Time does tell

March 1st, 2007

The interactions among plants and insects in a field turns out to be a good measure of the impact of global warming, and the outlook is not promising. Things looked good early on in a field study of grasslands that simulated coming climate change. For two years production and diversity increased. But after five years the grass took over and plant diversity fell by half. Flowering plants in particular were suppressed, leaving insects with far less food.

Collectively simpleminded

January 23rd, 2007

Collaborative tagging sites like del.icio.us are examples of systems that harvest crowd intelligence. The collective behavior of thousands of people acting independently produces a solution.

It turns out that even though people are acting intelligently and independently, collaborative tagging behavior follows two simple rules: the rich get richer, i.e. more popular tags get more popular, and recent tags are picked more frequently than older tags.

Hmm. If something can be modeled it can often be reverse-engineered. So what happens when someone comes up with an algorithm that does “collaborative” tagging automatically?

Subliminally impaired

December 18th, 2006

It turns out that subliminal distractions throw off your game more than the consciously annoying kind. A study found that subliminal visual distractions impaired task performance more than visual distractions that subjects consciously perceived. It looks like subliminal visual distractions get past the parts of the brain that filter out visual noise.

Cross-species cooperation

December 13th, 2006

Some animals hunt cooperatively, but usually the teamwork involves the same species. Scientists have found an example of cross-species cooperative hunting in the Red Sea — groupers and giant moray eels.

Groupers hunt in open water and moray eels hunt in coral reefs. Prey fish fleeing groupers often take shelter in coral reefs and prey fish fleeing moray eels often take to open water. This sets the stage for a strategic partnership.

The scientists saw groupers signaling moray eels by approaching the eels and shaking their heads from side to side.
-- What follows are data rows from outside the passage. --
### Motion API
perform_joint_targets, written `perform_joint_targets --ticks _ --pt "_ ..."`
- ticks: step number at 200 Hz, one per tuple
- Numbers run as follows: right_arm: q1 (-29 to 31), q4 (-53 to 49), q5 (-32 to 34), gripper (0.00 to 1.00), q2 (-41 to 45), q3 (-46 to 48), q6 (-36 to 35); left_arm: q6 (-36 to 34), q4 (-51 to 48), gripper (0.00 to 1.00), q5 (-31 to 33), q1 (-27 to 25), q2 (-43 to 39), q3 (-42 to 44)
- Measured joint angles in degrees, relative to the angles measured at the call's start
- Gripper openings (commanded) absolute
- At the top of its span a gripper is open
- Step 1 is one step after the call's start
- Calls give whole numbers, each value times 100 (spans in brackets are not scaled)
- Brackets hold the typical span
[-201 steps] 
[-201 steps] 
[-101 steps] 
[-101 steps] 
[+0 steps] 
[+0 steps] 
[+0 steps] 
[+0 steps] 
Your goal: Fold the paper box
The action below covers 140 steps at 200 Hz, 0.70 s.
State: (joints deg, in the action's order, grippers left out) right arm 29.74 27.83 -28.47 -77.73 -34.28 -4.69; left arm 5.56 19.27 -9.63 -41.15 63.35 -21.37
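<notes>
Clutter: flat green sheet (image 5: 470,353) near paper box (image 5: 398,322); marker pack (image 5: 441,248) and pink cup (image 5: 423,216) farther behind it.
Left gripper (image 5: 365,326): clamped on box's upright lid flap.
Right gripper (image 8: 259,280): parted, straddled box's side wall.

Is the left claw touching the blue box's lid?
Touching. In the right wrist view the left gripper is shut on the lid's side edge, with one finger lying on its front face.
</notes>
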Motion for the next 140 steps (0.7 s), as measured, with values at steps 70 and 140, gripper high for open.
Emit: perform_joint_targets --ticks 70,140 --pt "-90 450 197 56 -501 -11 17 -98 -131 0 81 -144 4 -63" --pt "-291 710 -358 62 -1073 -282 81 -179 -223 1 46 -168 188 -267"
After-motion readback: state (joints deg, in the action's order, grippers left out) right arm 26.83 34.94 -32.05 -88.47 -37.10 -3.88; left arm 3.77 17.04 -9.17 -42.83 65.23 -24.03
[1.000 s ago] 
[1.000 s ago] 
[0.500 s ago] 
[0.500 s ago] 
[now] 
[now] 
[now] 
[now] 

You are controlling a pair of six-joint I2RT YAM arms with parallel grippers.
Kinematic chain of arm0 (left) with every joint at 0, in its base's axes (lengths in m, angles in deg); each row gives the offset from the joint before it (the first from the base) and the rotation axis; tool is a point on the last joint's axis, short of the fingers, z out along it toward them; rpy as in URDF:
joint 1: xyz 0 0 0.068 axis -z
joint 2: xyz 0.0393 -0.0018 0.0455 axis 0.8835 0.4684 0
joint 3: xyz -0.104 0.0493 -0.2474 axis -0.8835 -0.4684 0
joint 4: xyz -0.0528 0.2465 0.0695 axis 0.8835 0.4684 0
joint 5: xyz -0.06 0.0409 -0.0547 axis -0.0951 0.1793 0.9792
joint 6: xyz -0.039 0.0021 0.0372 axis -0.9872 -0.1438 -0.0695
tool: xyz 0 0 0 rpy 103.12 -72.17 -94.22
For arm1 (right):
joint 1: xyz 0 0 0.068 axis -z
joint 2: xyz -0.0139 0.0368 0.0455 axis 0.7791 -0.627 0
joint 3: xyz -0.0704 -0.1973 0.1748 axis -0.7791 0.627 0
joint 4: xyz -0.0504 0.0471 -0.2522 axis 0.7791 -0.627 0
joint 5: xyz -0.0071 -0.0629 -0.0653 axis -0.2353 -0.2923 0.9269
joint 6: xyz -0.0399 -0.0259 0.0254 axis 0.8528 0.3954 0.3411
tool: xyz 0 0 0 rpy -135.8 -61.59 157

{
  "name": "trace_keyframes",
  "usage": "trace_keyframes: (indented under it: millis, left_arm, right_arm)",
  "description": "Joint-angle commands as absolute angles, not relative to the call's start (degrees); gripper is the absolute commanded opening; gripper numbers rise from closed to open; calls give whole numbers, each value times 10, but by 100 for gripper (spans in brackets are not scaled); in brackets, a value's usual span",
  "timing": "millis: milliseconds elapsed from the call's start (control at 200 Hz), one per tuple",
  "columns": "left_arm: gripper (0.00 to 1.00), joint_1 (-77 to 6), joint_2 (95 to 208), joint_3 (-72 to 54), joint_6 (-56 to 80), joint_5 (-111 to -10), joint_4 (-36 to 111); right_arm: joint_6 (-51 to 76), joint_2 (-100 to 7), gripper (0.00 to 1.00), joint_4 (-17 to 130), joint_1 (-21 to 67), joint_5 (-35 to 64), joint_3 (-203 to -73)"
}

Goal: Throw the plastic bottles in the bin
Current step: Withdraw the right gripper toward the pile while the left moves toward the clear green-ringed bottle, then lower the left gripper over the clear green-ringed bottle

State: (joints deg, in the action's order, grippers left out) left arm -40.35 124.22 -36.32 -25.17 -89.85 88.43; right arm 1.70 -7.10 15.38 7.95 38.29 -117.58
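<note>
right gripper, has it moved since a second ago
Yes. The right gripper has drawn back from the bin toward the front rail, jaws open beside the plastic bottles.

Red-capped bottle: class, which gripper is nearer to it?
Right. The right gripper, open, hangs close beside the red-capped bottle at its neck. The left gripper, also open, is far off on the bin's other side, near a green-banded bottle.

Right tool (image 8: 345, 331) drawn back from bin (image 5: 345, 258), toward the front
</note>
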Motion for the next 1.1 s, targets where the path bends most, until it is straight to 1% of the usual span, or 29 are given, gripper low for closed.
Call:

The eels then followed the groupers and they hunted together. Sometimes during the hunt, groupers stood on their heads to signal that prey was hiding in particular crevices.

The theory is the partnership works because groupers and moray eels swallow their prey in a single bite so there is no fighting over carcasses to sour the relationship.

Plankton peril

December 7th, 2006

A NASA study shows that global warming decreases the amount of phytoplankton, the microscopic plants that underpin the ocean food chain. This delivers a double blow. It decreases marine populations, including fish stocks. It also contributes to global warming because phytoplankton absorb carbon dioxide from the atmosphere.

Perceiving is believing

November 22nd, 2006

Your mind and your brain aren’t always on the same page. An experiment using a magic trick shows that the success of the illusion depends on social cues. The magician’s gaze and head movements convince us that a ball vanishes in the air, even though our eyes are not looking where we think we see the ball disappear. The research supports the notion that perception and vision are separate systems.

Cold hard money

November 21st, 2006

They say that people who get rich tend to forget where they came from. It looks like this is a scientifically valid observation. A series of experiments shows that money makes people less helpful and makes them prefer to play and work alone and keep their physical distance.

Global warming roundup

November 14th, 2006

A climate data analysis shows that global carbon emissions grew by 3.2 percent per year between 2000 and 2005, up dramatically from 0.8 percent per year between 1990 and 1999. The study also found that sea levels are rising at 1.5 to 2 millimeters per year and the rate is accelerating.

A computer model that examines the interaction between carbon dioxide doubling and land-use shows that soil moisture is a key variable for global warming. Drought increases the effects of carbon dioxide changes on crops and other vegetation, while high soil moisture decreases the effects.

A second computer model shows that phytoplankton blooms in the ocean increase cloud cover in the areas of the blooms. This implies that, in addition to being the foundation of the ocean food chain, the microscopic organisms play a role in moderating the effects of global warming.

Shockingly alert

October 26th, 2006

The caffeine hit that leaves coffee drinkers wide-eyed and alert isn’t the only way to get the brain revved up. It turns out that electrical brain stimulation also boosts cognitive function.

Cranking the central thalamus of rat brains with low-power, high-frequency electrical current boosted the critters’ object recognition memory, exploratory behavior and grooming, indicating heightened cognitive performance.

The technique, which boosts neural activity and related gene expression involved in maintaining an alert state, could be a treatment for some cognitive disabilities.

Invisibility demo

October 19th, 2006

Turning theory into practice — or at least a demo — scientists have created an invisibility cloak. The shield, a set of metamaterial concentric rings, bends microwaves around objects. The device only works in a narrow band of frequencies, only in two dimensions and not perfectly, but it shows that the concept is, well, more than just theory.